Bauermeister was standing next to a chute near the rear of a trailer unit where chicken feathers tend to fly when business is good.
He was showing off the Northwest Agriculture Business Center’s latest bit of innovation on wheels, the Mobile Poultry Processing Unit.
As the NABC’s executive director, Bauermeister got to play the duel role of guest speaker at Monday night’s Whidbey Island Farm Forum in Coupeville and truck driver from the unit’s resting place in Burlington.
It was the first time he’d taken the rig to Whidbey and is hopeful it won’t be the last.
“It’s a good fit for Whidbey Island,” Bauermeister said.
Several speakers came to share information at Nordic Hall, but it was clear that many of the roughly 30 attendees, some aspiring poultry farmers, were most eager to hear what Bauermeister’s unit was all about.
Poultry farming was once a major enterprise on Whidbey with hundreds of thousands of turkeys and chickens roaming farmlands.
Meeting the demands of a growing local food movement makes the idea enticing again, particularly with a mobile unit that will pull up to one’s farm and process the poultry for the farmer, requiring only potable water and electricity.

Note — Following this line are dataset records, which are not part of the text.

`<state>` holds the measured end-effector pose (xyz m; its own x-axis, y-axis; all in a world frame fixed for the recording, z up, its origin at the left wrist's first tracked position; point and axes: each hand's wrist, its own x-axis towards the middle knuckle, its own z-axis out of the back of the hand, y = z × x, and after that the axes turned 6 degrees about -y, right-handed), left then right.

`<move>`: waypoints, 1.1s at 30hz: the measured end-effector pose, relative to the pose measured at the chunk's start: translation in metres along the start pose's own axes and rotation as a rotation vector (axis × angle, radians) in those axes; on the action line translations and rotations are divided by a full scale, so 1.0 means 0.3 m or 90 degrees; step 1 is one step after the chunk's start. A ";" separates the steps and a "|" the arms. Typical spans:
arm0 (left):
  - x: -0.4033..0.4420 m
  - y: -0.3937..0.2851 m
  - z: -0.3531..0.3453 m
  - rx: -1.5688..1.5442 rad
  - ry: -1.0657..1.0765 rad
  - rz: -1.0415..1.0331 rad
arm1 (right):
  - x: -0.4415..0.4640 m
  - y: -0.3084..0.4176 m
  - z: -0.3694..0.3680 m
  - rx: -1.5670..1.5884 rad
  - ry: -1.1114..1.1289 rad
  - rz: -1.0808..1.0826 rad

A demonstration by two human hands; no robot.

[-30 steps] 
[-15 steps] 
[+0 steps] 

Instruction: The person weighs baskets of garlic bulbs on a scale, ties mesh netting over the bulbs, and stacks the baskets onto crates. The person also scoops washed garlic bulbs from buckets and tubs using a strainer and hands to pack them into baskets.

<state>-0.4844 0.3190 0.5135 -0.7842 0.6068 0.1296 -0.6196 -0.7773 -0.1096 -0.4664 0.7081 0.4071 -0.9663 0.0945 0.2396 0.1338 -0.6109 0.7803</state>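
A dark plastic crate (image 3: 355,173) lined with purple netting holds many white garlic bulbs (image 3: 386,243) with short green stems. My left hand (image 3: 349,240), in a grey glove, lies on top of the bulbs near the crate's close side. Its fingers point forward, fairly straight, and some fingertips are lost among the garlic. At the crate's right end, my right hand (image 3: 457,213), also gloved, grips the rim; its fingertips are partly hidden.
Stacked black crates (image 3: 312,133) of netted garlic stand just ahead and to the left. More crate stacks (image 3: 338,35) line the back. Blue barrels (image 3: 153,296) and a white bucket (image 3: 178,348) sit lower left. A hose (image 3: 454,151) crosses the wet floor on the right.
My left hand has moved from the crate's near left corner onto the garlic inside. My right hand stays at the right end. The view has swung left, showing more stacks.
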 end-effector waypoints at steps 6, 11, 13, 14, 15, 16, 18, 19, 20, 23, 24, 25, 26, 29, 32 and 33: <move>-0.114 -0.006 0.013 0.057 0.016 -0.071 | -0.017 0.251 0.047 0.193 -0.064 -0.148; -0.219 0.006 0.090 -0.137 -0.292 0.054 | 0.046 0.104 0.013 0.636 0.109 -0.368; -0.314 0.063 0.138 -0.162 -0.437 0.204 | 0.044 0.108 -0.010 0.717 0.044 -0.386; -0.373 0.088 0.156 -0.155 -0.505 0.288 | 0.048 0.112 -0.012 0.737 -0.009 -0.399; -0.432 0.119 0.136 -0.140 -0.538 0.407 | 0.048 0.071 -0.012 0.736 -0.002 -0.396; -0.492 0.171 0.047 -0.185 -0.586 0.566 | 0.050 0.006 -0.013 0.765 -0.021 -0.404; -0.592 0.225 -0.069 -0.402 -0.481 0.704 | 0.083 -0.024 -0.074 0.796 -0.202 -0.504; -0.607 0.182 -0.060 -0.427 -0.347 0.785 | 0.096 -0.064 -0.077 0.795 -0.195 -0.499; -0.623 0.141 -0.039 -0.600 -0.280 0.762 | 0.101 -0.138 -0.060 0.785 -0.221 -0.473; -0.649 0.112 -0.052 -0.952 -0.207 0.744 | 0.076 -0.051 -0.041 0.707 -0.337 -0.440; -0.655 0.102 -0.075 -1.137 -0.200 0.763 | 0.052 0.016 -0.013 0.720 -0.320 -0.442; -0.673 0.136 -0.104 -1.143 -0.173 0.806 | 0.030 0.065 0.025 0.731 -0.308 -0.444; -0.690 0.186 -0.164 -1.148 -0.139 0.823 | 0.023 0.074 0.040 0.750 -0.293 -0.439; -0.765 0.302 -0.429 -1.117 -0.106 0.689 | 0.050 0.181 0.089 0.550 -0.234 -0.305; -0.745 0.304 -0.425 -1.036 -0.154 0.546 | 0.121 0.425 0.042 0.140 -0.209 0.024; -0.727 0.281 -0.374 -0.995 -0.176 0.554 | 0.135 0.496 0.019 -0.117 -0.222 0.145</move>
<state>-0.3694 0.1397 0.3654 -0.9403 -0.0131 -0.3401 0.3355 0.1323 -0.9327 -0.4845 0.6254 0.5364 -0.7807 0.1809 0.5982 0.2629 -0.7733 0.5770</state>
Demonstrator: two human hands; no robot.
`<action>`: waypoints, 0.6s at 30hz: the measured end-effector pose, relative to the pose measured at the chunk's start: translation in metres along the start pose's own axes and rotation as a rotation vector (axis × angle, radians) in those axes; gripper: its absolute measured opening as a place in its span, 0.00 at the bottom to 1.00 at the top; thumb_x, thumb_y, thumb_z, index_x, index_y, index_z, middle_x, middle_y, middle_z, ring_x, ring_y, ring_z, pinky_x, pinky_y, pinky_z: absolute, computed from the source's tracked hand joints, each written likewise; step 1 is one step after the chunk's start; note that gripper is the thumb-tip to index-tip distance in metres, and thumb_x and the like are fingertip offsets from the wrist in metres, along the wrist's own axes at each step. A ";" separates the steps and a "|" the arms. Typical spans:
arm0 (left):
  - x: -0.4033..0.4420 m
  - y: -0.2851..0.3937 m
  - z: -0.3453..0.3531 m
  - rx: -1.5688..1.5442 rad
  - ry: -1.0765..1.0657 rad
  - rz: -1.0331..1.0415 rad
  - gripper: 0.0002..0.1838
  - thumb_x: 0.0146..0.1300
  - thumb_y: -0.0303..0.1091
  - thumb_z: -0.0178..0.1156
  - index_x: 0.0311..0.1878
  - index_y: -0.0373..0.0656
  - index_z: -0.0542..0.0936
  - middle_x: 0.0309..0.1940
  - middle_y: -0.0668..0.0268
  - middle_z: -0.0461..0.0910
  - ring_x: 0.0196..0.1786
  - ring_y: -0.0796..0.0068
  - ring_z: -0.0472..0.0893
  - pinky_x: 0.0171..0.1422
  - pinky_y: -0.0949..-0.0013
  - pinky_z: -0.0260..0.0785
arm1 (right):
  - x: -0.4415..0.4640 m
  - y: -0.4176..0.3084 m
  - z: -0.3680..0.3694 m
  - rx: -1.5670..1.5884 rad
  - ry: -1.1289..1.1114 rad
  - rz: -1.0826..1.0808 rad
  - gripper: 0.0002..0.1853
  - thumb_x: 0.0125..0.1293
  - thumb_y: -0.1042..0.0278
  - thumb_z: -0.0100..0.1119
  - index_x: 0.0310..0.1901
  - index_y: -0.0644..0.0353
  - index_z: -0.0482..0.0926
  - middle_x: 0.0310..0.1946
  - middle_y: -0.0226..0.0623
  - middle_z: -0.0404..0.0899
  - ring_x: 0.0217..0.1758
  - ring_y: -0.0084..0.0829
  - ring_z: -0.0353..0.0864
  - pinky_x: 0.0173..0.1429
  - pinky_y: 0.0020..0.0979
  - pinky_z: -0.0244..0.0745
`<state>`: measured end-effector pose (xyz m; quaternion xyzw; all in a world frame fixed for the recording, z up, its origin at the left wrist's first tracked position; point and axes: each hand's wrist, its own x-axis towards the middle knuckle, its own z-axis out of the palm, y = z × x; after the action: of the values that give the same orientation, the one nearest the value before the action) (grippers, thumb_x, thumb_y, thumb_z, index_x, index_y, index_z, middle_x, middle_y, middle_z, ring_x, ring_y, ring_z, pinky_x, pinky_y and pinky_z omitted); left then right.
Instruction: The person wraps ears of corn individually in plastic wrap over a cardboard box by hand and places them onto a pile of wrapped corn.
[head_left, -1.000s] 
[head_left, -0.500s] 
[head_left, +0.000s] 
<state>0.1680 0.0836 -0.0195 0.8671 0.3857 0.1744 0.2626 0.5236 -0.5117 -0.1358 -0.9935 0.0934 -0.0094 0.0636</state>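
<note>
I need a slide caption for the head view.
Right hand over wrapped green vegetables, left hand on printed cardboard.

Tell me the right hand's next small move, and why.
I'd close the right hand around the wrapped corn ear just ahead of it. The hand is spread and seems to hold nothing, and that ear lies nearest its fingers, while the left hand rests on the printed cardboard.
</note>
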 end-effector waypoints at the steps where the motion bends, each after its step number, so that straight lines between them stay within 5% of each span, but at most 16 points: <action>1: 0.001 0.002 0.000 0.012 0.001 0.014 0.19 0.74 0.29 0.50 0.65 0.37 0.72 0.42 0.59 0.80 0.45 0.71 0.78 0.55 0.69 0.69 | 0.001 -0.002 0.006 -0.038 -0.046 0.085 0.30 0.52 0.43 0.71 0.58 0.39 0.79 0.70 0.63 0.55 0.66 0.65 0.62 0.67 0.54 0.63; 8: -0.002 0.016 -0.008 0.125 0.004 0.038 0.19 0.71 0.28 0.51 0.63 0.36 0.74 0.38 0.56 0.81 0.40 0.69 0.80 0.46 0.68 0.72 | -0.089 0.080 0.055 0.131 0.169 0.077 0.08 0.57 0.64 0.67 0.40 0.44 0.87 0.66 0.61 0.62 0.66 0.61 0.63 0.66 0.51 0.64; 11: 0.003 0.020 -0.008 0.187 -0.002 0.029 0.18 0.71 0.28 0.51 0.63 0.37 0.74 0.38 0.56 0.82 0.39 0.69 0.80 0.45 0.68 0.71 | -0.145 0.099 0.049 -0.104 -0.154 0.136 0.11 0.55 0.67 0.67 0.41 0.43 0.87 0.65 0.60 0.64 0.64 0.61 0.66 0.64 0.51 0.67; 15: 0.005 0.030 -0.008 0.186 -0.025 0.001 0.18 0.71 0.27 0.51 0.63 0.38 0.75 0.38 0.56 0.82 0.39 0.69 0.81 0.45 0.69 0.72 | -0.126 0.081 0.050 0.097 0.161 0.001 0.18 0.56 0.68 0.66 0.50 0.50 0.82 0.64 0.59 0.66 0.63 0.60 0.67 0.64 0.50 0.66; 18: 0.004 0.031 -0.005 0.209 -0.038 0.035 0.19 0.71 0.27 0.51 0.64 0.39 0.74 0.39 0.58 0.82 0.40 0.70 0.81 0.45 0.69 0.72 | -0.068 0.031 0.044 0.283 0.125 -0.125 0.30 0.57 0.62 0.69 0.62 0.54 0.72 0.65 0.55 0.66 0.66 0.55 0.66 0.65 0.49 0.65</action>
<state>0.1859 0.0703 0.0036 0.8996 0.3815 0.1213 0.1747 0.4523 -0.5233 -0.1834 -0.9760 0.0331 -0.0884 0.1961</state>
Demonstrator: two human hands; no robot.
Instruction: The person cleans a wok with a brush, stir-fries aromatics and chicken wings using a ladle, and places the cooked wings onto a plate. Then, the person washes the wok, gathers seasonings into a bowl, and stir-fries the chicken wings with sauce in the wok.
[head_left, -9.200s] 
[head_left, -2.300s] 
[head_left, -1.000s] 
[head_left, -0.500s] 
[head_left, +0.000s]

“I think it’s all related to people wanting to get closer to the source of their food,” said Karen Bishop, a Coupeville farmer who also is district manager of the Whidbey Island Conservation District, which sponsored Monday night’s forum.
“You could push back against more of a commercial model. It’s also something they just want to do.”
The mobile poultry processing unit has been in operation in three northwest Washington counties for nearly a year, has a reservation in San Juan County and is looking to add Whidbey.
The unit was funded by a grant through the Whatcom County Foundation’s Sustainable Whatcom Fund. The program is designed to help producers by taking specific processing regulations that must be followed and stringent guidelines for facilities used out of their hands.
For paid NABC members, the cost to process each whole chicken is $4 with a minimum service call charge of $400 per day.
Chickens, turkeys, waterfowl and game birds can all be processed through the unit.
Although it’s a messy process, Bauermeister said it’s sterile, convenient and relatively fast.
The unit is WSDA certified and involves a staff member in three different compartments.
The first compartment is a kill unit where the chicken is bled out first, then scalded, plucked and fed through a chute into a cleaning room.
After the internal organs are removed, the chicken is cleaned, chilled and then sent to packaging through another chute.
The whole chicken comes out packaged, labeled and ready for pickup near the front end of the unit in a matter of a couple hours.
Michael Nehring, an aspiring poultry farmer from Langley, liked Bauermeister’s presentation and truck tour.
“I hand plucked a few chickens once,” he said. “It was as hard as my grandmother described it would be.”